Task goal: Transcribe exactly the lines from the one containing "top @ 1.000" through the end of the data, both included. Leave out pictures.

Data excerpt:
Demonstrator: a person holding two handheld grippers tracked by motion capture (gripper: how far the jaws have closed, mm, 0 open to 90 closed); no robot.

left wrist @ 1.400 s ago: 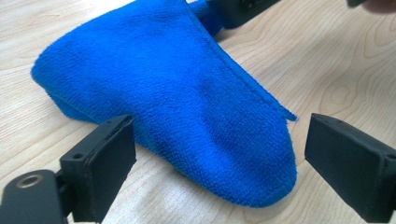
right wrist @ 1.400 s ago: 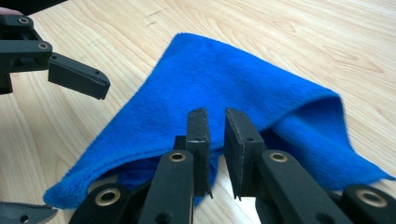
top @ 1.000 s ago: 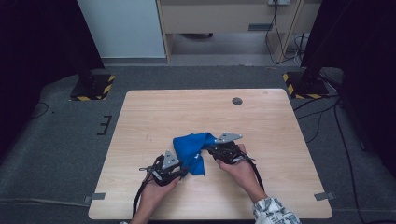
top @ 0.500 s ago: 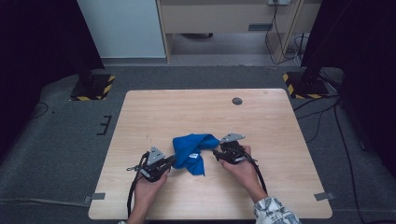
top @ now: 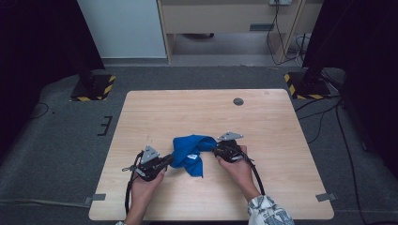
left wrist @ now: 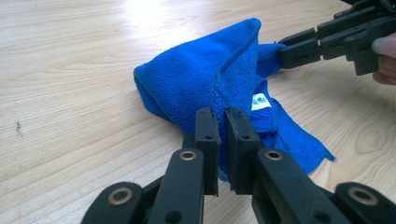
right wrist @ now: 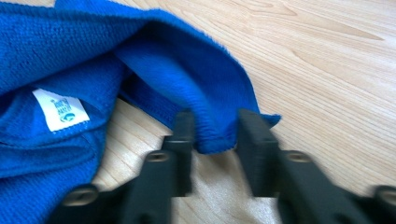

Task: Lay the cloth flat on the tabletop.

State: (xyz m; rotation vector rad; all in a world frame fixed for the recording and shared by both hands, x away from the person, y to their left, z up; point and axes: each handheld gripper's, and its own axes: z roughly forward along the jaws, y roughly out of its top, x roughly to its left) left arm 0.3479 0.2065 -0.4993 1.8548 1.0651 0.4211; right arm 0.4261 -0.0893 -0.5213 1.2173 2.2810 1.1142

Answer box:
top @ 1.000 s ago: 
top @ 0.500 s ago: 
top @ now: 
left wrist @ now: 
right wrist @ now: 

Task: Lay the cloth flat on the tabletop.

State: (xyz m; rotation vector rad; all in a world frame fixed for the recording and shared by both hands, x away from the person, y to their left, z up; point and axes: each handheld gripper's, and its own axes: z roughly forward along the jaws, y roughly out of its top, x roughly to its left) left arm 0.3479 0.2065 -0.4993 1.8548 1.0651 0.4211; right arm 0.4261 -0.0893 -0.5213 1.2173 2.2810 1.1142

The requested output is complete.